Concept_PIT - regular PIT for a Concept, indexes both regular but also status tracking satellite
Concept_SAT_S_source1 - regular satellite from source1, golden source of business keys of a Concept
Concept_SATST_source1 - status tracking of the source1
Concept_SAT_S_source2 - regular satellite from source2, it’s a descriptive information for the concept
Concept_SATST_source2 - status tracking of the source2, tracks whether descriptive information was deleted or not
I wonder whether it’s a good practice to index all satellites both regular and status tracking and use as below
create view Concept_DIM
as select
pit.pit.concept_dim_id DimConceptId -- surrogate key dimension (autoincrement added when populating PIT)
,pit.BusinessKey -- business key of the entity
,ISNULL( CASE WHEN sat1ST.IsActive=1 then sat1.AttrA1 END , -- check whether latest source1 entry is active
CASE WHEN sat2ST.IsActive=1 then sat2.AttrB1 END -- check whether latest source2 entry is active
) Attribute1 -- simple attributes are calculated using coalesce
...
...
, sat1ST.IsActive -- flag which says that bKey was deleted in to source system (calculates only based upon golden source of business keys)
, pit.SnapshotDate -- snapshot date is exposed, so that it can be used in downstream use case by use case
FROM
Concept_PIT pit
JOIN Concept_SAT_S_source1 sat1 -- golden source of the concept keys
ON pit.hk_concept_source1 = sat1.hk_concept and pit.dv_loaddate_source1 = sat1.dv_loaddate
JOIN Concept_SATST_source1 sat1ST -- status tracking satellite for source1
ON pit.hk_concept_source1_ST = sat1ST.hk_concept and pit.dv_loaddate_source1_ST = sat1ST.dv_loaddate
JOIN Concept_SAT_S_source2 sat2 -- source of the descriptive information
ON pit.hk_concept_source2 = sat2.hk_concept and pit.dv_loaddate_source2 = sat2.dv_loaddate
JOIN Concept_SATST_source2 sat2ST -- status tracking satellite for source1
ON pit.hk_concept_source2_ST = sat2ST.hk_concept and pit.dv_loaddate_source2_ST = sat2ST.dv_loaddate
e
or simplify and while loading the pit already enter 0x000 keys in PIT hash keys to regular satellites when given business key was absent at the point in time?
create view Concept_DIM
as select
pit.concept_dim_id DimConceptId -- surrogate key dimension
,pit.BusinessKey -- business key of the entity
,ISNULL(sat1.AttrA1,sat2.AttrB1) Attribute1 -- simple attributes are calculated using coalesce
...
...
, IIF(pit.hk_concept_source1,0x00000,0,1) -- flag which says that bKey was deleted in to source system - check whether there is an active entry (<>0x0)

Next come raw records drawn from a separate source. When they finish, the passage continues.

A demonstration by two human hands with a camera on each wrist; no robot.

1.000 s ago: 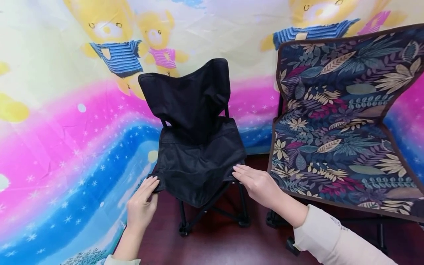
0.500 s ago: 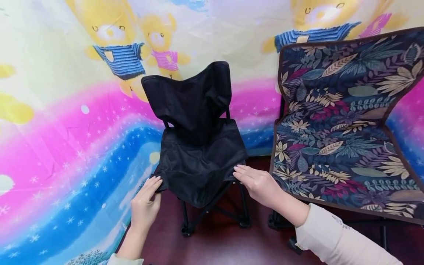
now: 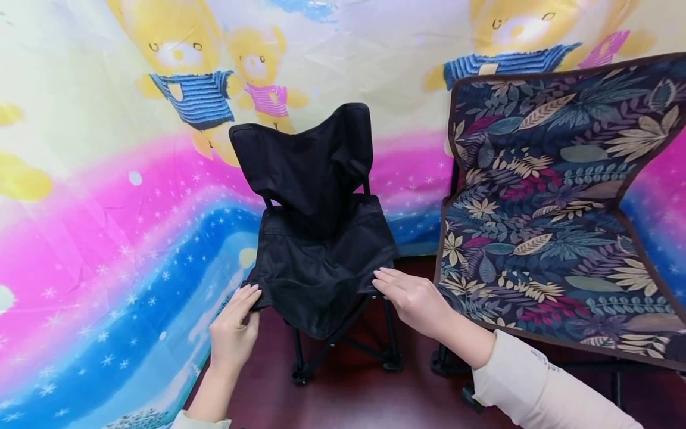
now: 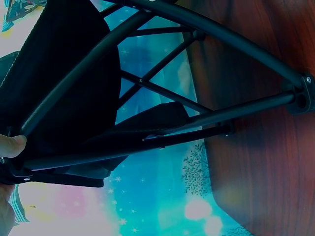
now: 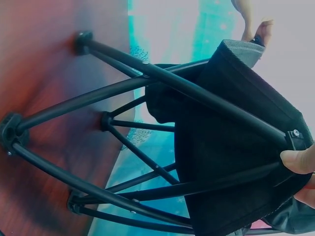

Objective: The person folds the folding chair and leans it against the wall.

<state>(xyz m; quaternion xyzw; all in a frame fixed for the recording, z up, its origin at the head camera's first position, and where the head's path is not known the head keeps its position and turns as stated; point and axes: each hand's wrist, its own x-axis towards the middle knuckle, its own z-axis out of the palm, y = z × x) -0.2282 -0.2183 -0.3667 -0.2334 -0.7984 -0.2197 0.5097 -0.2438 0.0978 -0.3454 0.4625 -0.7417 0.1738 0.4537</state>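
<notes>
A black folding chair (image 3: 321,262) stands unfolded, its fabric seat sagging between the front corners. My left hand (image 3: 233,330) grips the seat's left front corner, fingers on top. In the left wrist view, the left thumb (image 4: 12,146) presses against the corner joint where the frame tubes meet. At the other front corner, my right hand (image 3: 415,301) holds the fabric and frame the same way. The right wrist view has the right thumb (image 5: 298,160) beside the corner bracket, with fingertips on the far side. Crossed black legs (image 5: 103,96) spread below the seat.
A larger leaf-patterned folding chair (image 3: 541,238) stands close on the right. Behind both chairs hangs a backdrop (image 3: 134,137) printed with yellow bears and pink and blue bands. The floor (image 3: 343,399) is dark reddish wood.
Both hands stay on the seat's front corners and the black chair keeps its shape. Only the head view has shifted slightly.
</notes>
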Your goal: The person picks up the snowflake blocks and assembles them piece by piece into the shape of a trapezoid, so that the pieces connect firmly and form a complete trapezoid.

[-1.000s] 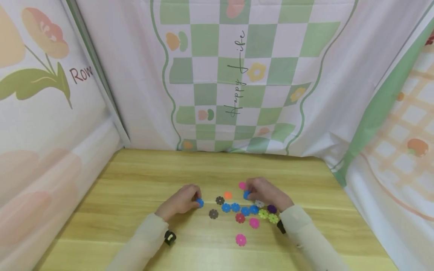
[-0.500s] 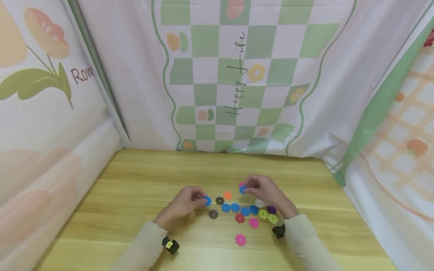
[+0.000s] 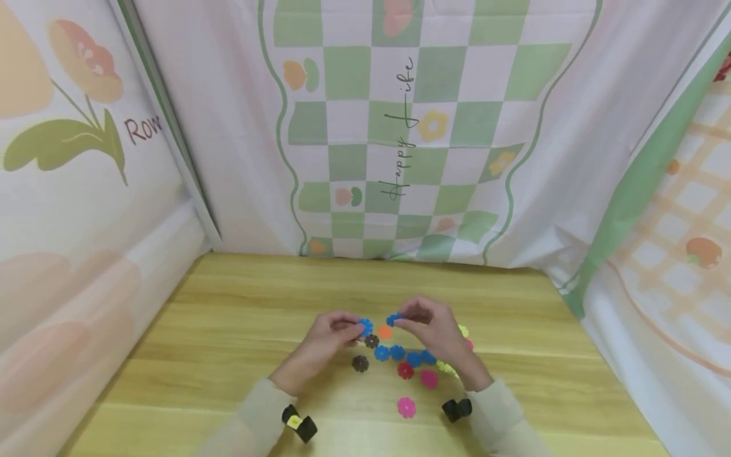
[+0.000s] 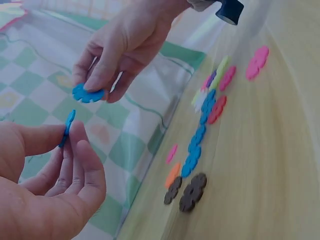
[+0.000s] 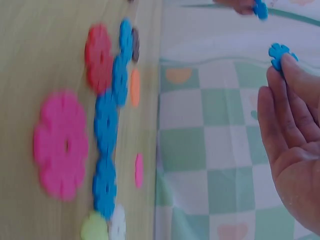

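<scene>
My left hand [image 3: 322, 346] pinches a blue flower-shaped snowflake disc [image 3: 365, 327] between thumb and forefinger. A second blue snowflake disc [image 3: 394, 319] is pinched by my right hand [image 3: 436, 330], a short gap away. Both discs are raised over the table; in the left wrist view the left one is nearly edge-on, while the right disc [image 4: 87, 95] shows its notched rim. Below them lies a line of blue discs [image 3: 397, 352]. Two dark brown discs [image 3: 360, 364] and an orange disc [image 3: 385, 332] lie nearest the left hand.
A red disc [image 3: 405, 370] and pink discs [image 3: 407, 407] lie nearer me on the wooden table [image 3: 257, 292]. Yellow-green discs [image 3: 464, 331] are partly hidden by the right hand, and a white disc [image 5: 117, 222] shows in the right wrist view. Printed curtains [image 3: 240, 158] surround the table.
Both hands have lifted and come toward each other with their blue discs, the left moving right and the right moving left. The discs on the table keep their places.
</scene>
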Demonstrator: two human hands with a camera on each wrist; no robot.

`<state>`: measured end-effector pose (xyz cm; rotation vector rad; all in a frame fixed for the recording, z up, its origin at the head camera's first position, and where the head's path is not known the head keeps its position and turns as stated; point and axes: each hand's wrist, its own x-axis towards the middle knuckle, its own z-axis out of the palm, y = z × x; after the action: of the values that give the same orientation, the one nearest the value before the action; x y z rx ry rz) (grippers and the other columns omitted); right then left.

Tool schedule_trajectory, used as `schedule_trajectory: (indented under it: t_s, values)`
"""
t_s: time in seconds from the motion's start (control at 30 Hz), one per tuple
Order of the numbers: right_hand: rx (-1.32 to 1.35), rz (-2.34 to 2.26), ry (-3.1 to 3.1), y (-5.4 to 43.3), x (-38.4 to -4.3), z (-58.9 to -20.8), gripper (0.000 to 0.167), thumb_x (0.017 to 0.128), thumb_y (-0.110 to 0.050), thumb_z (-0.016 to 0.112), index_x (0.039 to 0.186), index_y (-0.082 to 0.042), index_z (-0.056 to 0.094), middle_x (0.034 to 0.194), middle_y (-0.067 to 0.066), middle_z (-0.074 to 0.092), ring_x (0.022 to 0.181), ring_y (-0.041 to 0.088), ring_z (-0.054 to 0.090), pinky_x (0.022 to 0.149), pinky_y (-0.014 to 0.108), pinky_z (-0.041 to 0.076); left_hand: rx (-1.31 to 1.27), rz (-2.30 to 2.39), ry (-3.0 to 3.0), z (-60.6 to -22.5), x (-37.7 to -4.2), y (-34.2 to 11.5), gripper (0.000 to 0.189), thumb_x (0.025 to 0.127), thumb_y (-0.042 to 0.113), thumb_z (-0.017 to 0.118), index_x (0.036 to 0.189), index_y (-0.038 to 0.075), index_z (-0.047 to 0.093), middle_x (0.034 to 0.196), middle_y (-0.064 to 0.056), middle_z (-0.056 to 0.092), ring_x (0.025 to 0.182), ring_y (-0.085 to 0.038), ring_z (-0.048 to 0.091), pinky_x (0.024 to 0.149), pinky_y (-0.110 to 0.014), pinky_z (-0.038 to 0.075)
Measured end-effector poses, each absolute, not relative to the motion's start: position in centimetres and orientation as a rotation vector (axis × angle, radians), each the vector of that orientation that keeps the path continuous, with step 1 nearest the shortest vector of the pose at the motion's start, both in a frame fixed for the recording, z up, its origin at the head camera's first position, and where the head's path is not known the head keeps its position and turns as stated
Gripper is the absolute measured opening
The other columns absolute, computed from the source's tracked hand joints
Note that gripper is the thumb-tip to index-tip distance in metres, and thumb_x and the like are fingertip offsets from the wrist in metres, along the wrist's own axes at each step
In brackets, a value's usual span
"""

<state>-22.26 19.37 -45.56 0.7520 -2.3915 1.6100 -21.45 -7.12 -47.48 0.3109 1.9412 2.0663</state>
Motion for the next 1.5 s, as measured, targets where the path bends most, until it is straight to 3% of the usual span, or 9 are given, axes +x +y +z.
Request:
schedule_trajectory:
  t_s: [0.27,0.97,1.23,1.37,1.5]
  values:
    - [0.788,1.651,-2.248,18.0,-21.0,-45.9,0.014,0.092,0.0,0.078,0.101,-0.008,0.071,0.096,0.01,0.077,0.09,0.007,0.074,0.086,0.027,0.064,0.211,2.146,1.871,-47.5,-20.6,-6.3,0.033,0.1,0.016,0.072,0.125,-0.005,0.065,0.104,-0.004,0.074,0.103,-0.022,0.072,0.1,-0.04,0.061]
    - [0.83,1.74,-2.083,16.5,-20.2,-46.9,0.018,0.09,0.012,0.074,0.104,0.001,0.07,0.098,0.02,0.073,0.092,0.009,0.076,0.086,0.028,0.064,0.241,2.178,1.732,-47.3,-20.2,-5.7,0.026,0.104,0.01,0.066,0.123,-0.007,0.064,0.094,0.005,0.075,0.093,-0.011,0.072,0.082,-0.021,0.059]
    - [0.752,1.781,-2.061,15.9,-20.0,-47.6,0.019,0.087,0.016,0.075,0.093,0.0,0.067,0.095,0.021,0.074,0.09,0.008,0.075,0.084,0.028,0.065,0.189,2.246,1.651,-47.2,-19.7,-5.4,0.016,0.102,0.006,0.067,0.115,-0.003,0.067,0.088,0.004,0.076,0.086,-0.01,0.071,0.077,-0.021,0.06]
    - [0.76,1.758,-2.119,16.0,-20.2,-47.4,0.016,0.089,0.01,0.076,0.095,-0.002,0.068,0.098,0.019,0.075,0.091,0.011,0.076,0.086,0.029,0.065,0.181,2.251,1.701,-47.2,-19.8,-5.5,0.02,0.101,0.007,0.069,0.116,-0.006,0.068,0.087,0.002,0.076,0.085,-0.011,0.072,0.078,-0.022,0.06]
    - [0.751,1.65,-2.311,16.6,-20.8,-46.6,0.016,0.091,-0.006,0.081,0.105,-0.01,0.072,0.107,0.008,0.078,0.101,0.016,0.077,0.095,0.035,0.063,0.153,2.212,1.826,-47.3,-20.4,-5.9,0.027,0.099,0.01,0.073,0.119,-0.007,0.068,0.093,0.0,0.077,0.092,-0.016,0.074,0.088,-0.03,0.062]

, pit.SnapshotDate -- snapshot date is exposed, so that it can be used in downstream use case by use case
FROM
Concept_PIT pit
JOIN Concept_SAT_S_source1 sat1 -- golden source of the concept keys
ON pit.hk_concept_source1 = sat1.hk_concept and pit.dv_loaddate_source1 = sat1.dv_loaddate
JOIN Concept_SAT_S_source2 sat2 -- source of the descriptive information
ON pit.hk_concept_source2 = sat2.hk_concept and pit.dv_loaddate_source2 = sat2.dv_loaddate
For the PIT-less implementation would you build code as below or differently?
create view Concept_DIM
as select
hub.Concept_dim_id --??? surrogate key dimension in a hub?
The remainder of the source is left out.